Writing to s3 from python transforms repository

jenny · April 14, 2025, 9:03pm

Hello,

I am trying to write Iceberg tables (https://iceberg.apache.org/) to AWS S3 from within a Python transforms repository. I see documentation that Apache Iceberg tables are supported within Foundry.
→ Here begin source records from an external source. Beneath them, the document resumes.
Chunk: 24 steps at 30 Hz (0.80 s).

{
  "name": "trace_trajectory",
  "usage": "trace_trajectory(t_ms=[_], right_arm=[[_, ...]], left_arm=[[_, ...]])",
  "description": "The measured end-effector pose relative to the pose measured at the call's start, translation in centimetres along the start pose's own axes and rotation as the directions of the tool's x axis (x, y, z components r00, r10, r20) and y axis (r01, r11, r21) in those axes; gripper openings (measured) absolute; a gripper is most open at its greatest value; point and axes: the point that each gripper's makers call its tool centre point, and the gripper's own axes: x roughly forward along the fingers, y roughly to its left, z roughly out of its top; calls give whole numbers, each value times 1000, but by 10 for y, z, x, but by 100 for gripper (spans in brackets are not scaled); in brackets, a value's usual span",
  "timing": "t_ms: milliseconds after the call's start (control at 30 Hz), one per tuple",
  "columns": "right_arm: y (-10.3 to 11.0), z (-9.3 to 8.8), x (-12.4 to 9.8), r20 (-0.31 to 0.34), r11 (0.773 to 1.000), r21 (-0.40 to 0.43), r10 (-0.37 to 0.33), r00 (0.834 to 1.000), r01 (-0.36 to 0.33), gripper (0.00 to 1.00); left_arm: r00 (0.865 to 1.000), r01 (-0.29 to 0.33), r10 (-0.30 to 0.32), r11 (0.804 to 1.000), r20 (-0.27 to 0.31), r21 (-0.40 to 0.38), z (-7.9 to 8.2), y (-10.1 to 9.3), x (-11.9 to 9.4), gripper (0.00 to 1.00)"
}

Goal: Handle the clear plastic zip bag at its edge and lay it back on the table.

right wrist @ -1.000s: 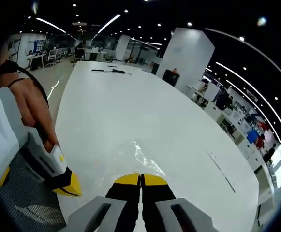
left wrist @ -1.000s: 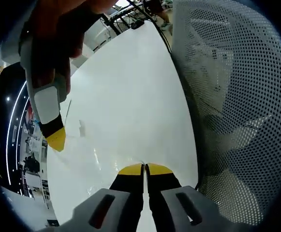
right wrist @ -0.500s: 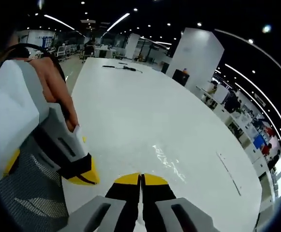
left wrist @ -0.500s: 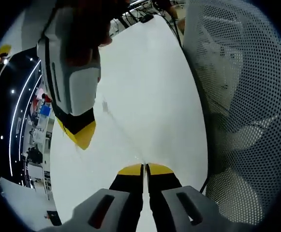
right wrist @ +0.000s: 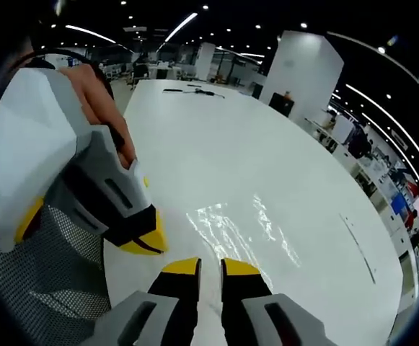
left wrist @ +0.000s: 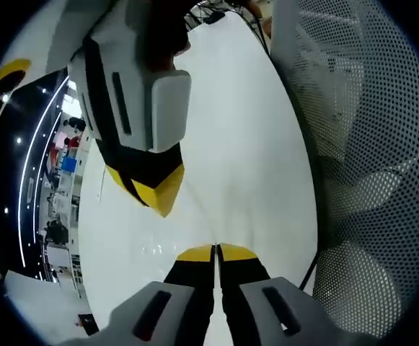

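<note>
The clear zip bag (right wrist: 232, 232) lies flat on the white table (right wrist: 216, 144), showing mostly as bright glints just ahead of my right gripper (right wrist: 210, 267). That gripper's jaws stand slightly apart with nothing between them. My left gripper (right wrist: 143, 243) sits close on the left, its yellow tips pressed together near the bag's left edge. In the left gripper view my left gripper (left wrist: 215, 252) is shut low over the table (left wrist: 238, 130); I cannot tell whether any film is pinched. The right gripper (left wrist: 156, 196) hangs just above and left, held by a hand.
A grey mesh chair back (left wrist: 368, 180) stands close along the table's edge, also seen as mesh (right wrist: 43, 288) under the left gripper. Black cables (right wrist: 187, 90) lie at the far end of the table. A pale pillar (right wrist: 299, 72) rises beyond the table.
My right gripper's jaws have parted from shut to slightly open, releasing the bag's edge. The two grippers have drawn closer together. The bag's glints now spread flatter on the table.
</note>
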Motion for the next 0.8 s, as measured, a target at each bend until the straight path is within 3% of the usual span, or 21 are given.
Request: trace_trajectory(t_ms=[100, 400, 800], right_arm=[[8, 0, -8, 38, 999, 32, 30, 999, -32, 8], [18, -22, -25, 49, 994, 95, 42, 998, -47, 13], [22, -49, -44, 28, 975, 221, -6, 1000, -1, 14]], left_arm=[[1000, -4, 4, 999, -8, 35, -3, -2, 1, 0], [999, 10, -8, 998, -32, 62, -11, -4, 10, 0], [999, 9, -8, 1000, -52, 23, -11, 6, 21, 1]])
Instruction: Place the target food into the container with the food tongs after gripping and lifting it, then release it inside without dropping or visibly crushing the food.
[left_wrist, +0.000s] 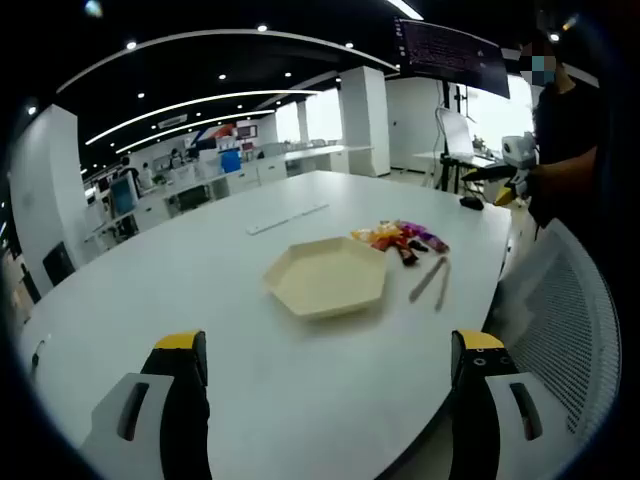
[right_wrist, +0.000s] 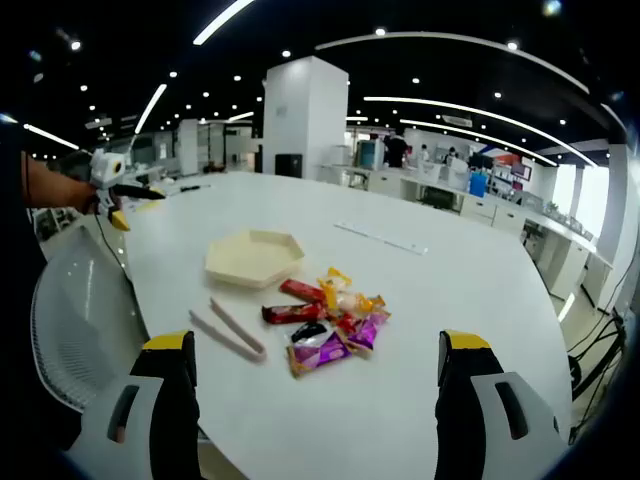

I am getting an error when I try to create my own Spark session or modify the Foundry Spark session.

Here is an example of what I’m trying to do.

@external_systems(s3=Source("source here"))
@transform(
    docs=Input("table I'm trying to write to an Iceberg table"),
    output=Output("Empty dataset because otherwise I get an error when I run a python transforms"),
)
def compute(s3, ctx, docs, output):
    refreshable_credentials = s3.get_aws_credentials()
    credentials = refreshable_credentials.get()
    spark = ctx.spark_session
    env = "dev"
    warehouse_path = f"s3://palantir/{env}/iceberg"
    catalog_name = f"iceberg_catalog_{env}"
    docs_df = docs.dataframe()
    logger.info("about to stop spark session")
    spark.stop()
    logger.info("spark session stopped")
    new_spark = (
        SparkSession.builder.appName("Table Ingestion")
        .config(
            "spark.sql.extensions",
            "org.apache.iceberg.spark.extensions.IcebergSparkSessionExtensions",
        )
        .config(
            f"spark.sql.catalog.iceberg_catalog_{env}",
            "org.apache.iceberg.spark.SparkCatalog",
        )
        .config("spark.sql.catalog.iceberg_catalog_{env}.type", "hadoop")
        .config(f"spark.sql.catalog.iceberg_catalog_{env}.warehouse", warehouse_path)
        .config("spark.hadoop.fs.s3a.impI", "org.apache.hadoop.fs.s3a.S3AFileSystem")
        .config("spark.hadoop.fs.s3a.access.key", credentials.access_key_id)
        .config("spark.hadoop.fs.s3a.secret.key", credentials.secret_access_key)
        .getOrCreate()
    )
    spark.sql(f"CREATE NAMESPACE IF NOT EXISTS {namespace}")
    table_exists = spark.catalog.tableExists("insert table_name here")
    docs_df.writeTo("insert table_name here).using("iceberg").createOrReplace()

Can anyone advise if this is possible? If it is, how do I do this?

Thanks,
Jenny

system · June 13, 2025, 9:03pm

This topic was automatically closed 60 days after the last reply. New replies are no longer allowed.